Zeynep başını geriye doğru yasladı. Kendini hazırlamaya çalışıyordu. Ama içinden bir ses bu seferde olmayacağını söylüyordu. Belki de olmasını istemediği için olmuyordu.
Bu yaşadığı şiddetli panik ataktan sonra dördüncü seanstı. İlk üç denemede yeteri kadar derine inemedikleri için hipnoterapi amacına ulaşamamıştı. Bu seferde olmazsa Zeynep tekrar bir şans vermeyecekti kendine.
Selim sandalyesini Zeynep'in uzandığı koltuğun başına çekti.
"Bugün nasıl hissediyorsun?"
Her seansta olduğu gibi Zeynep'i rahatlatmak için yine havadan sudan konuşmaya başlamıştı Selim.
"Gergin..."
Zeynep'in verdiği cevap hiç hoşuna gitmesede bunu belli etmedi. Zeynep'in bu seanslarda başarı elde edebilmesi için önce Selim'e sonra kendisine güvenmesi gerekiyordu. Ama üç seferdir bu güveni sağlayamamıştı. Gözlerini gözlerine kenetledi.
"Biliyorsun bunun olması birazda senin elinde Zeynep. Bana güvenmelisin. Sana ancak o şekilde yardımcı olabilirim. Kötü bir deneyim olabilir ama bununla yüzleşmek sorunu çözmende çok önemli bir paya sahip. Seni zorlamak istemiyorum ama daha fazla gayret etmen gerekiyor. Bunu yapabilirsin değil mi?"
Zeynep olumlu anlamda başını salladı. Şu an konuşmak istemiyordu. Kendisini serbest bırakmaya kararlıydı. Bir defa olsun kendine bir şans verecekti.
"Hazırsan başlayabiliriz."
Zeynep tekrar başını salladı. Pek umudu olmasada bunu son kez dememek istiyordu. Selim uzanın sağ elini elinin üstüne koyarken itiraz etmedi.
"Şimdi sadece parmağımın ucuna bakıyorsun. Hiç gözlerini kıpırdatmadan sadece parmağıma bak ve sağ elinle elimi aşağıya doğru itekle."
Zeynep gözlerini adamın başının üzerinde tuttuğu elinin baş parmağına odakladı. Diğer eliylede adamın elini aşağıya bastırıyordu. Selim telkin etmeye devam etti.
"Elinle elimi bastırmaya devam et. Ve göz kapakların yavaş yavaş ağırlaşıyor. Gözlerini parmağımdan hiç ayırma..."
Zeynep ona söyleneni yaparken bilinçli hareketlerinin gittikçe azaldığını ve Selim'in konutlarının zihnine yön veren yegane şey olduğunu hissediyordu.
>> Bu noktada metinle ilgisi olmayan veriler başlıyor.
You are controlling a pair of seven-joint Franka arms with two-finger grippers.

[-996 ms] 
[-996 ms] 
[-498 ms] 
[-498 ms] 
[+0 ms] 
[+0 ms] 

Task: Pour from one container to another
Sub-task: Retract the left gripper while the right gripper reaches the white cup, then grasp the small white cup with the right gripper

Göz kapakları bir kurşun gibi ağırdı ve yavaşça kapandı.
Selim komut vermeye ve anlatmaya devam ederken Zeynep'in elinin altındaki elini bir anda çekti ve Zeynep'in kolu oturduğu koltuğun kolçağına düştü. Selim bir on dakika kadar telkinlerine devam etti ve Zeynep'e ilk sorusunu sordu.
"Bu koltuk seni öyle bir sarmalıyor ki çok rahatsın. Derine inmemiz gerekiyor Zeynep daha derine. Şimdi çok güzel bir alandasın. Her yer yemyeşil ve etrafın ağaçlarla çevrili. Ağaçların üzerinde çeşit çeşit rengarenk kuşlar var. Karşında bir kapı görüyorsun. O kapıyı açtın ve içeriye girdin. Neredesin Zeynep..."
Zeynep kendine sorulan soruya yavaşça cevap verdi.
"Bir gemideyim."
"Nasıl bir yer olduğunu bana biraz anlatır mısın?"
"Her yer masmavi deniz. Güverteden denizi seyrediyorum. Ara sıra üstümden kuşlar geçiyor."
"Peki şimdi senden geminin alt taraflarına doğru inmeni istiyorum. Ve bana bu yolculuğu anlatmanı."
"Güvertenin sonunda aşağıya inen merdivenler var. Oradan aşağıya iniyorum. Loş bir sarı ışık aydınlatıyor etrafı. Karşımda 9 numaralı bir kapı var."